Figure 6 shows the new application interface programmed in C++, and the steps taken to correct the geotagged images and to texture the 3D geometric objects are introduced in Section 4.3.
Figure 6a shows a map of the vehicle traveling between 30 and 60 km/h from 1 PM to 2 PM on Toegye road in Sindang-dong, Seoul, South Korea. The red line denotes the route of vehicle movement, and the circles on the line indicate points where the images were taken. Images were taken every second, and the image points were recorded on high-resolution aerial photographs. The high-resolution aerial photographs are used as a base map in this study, and the spatial resolution was 50 cm. Furthermore, the aerial photographs are embedded into the Daum mapping service, a web portal in South Korea. In the software, 12 images from every point where images were taken were shown and enlarged to compare and analyze the image quality. A module was developed to create 12 geotagged images with GPS information, and aerial photographs that were available in the software package using Wi-Fi and a 1/5000-scale topographic map were used in areas with no Wi-Fi while the vehicle was moving.
The topographic map can be found in the application software using the menu bar. Figure 6a shows the individual points on the topographic map to indicate the trajectory of the vehicle as a whole, whereas Figure 6b shows the camera menu and has the static IP address and GPS port for each camera. The POE was used as a communication channel (incorporating internet technology) with a virtual internal IP assigned to each port of the POE. The signals were transmitted to the cameras through the POE.
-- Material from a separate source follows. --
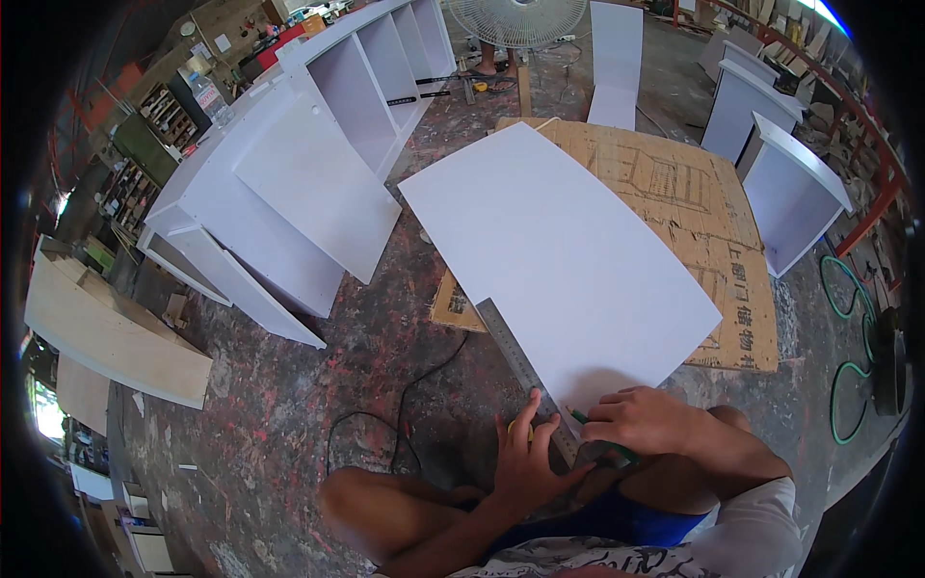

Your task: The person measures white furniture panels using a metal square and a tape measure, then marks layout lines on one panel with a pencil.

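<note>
A white rectangular board lies over a printed cardboard sheet on the floor, its near corner pointing toward me. A steel ruler runs along the board's lower left edge. My left hand grips the ruler near its near end, with spread fingertips pressed on it and a small yellow object partly hidden behind them. Just right of it, my right hand is closed around a green pencil, held at the board's near corner beside the ruler. The pencil's tip is too small to make out.
White cabinet carcasses and leaning panels stand at left, plywood pieces beyond. White box units and a green hose are at right. A black cord crosses the floor; a fan stands behind.
</note>
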Demonstrator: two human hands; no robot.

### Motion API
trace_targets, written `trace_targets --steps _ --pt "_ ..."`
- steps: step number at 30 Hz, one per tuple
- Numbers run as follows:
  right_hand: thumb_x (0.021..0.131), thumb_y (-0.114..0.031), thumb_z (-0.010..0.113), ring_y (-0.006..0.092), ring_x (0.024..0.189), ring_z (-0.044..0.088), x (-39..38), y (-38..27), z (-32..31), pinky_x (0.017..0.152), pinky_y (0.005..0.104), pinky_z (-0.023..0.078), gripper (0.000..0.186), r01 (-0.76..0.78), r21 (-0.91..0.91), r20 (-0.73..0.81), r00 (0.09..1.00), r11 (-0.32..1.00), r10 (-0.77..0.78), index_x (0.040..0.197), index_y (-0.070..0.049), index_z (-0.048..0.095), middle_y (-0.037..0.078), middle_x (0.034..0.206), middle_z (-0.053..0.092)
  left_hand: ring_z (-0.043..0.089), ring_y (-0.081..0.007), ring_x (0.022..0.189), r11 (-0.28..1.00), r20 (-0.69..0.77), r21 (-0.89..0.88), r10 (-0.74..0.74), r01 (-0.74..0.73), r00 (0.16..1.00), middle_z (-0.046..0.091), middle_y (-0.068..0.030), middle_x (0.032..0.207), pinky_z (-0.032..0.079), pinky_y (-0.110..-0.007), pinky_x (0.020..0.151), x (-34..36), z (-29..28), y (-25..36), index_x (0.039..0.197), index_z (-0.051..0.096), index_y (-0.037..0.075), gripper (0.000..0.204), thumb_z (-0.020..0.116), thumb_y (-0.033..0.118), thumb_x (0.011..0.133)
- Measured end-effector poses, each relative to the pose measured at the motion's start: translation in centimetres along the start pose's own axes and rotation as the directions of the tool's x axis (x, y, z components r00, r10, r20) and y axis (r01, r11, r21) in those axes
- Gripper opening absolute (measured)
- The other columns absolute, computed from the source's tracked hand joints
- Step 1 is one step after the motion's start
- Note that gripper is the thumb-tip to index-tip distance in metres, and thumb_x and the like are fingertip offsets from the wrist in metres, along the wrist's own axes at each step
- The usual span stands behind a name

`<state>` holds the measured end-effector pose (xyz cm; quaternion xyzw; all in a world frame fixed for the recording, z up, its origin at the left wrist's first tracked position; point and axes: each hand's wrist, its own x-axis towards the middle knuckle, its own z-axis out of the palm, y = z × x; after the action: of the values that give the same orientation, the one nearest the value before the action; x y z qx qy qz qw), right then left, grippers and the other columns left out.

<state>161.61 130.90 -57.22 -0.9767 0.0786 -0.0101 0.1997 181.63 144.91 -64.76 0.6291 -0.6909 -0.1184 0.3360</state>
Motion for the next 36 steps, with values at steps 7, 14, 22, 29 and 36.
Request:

4.4. Processing Distorted Images from MMS and Comparison with 3D Textures from Aerial Photos

Figure 8 shows the process used to correct distorted texture images acquired from the new MMS.
Figure 8a indicates the original images and Figure 8b shows the distortion of acquired images from MMS. The distortion of the images appeared because of the properties of the lens, which is known as lens distortion. Distortion was increased at the edges of the images, and the empirical experiments performed in this study indicate that buildings taller than 10 stories or that were farther than a certain distance from the MMS device exhibited more serious distortion.
In general, aerial images exhibit a fisheye effect at their edges, which distorts the location of pixels. The distortion can be calibrated and adjusted to match the specifications of the particular camera. Note that the MMS cameras used in this study should be calibrated by the calibration parameters; however, this study manually corrects distortions of the images. Figure 8c shows an image of distortion correction. This image correction was conducted to adjust the image correction module in commercial software. The distorted images were analyzed with the naked eye and the specifications of the camera. To calibrate the fisheye effect in images, a grid was created based on the central point of the image. The fisheye effect in images was eliminated by moving the grid line up and down from side-to-side to set the line on the distorted point.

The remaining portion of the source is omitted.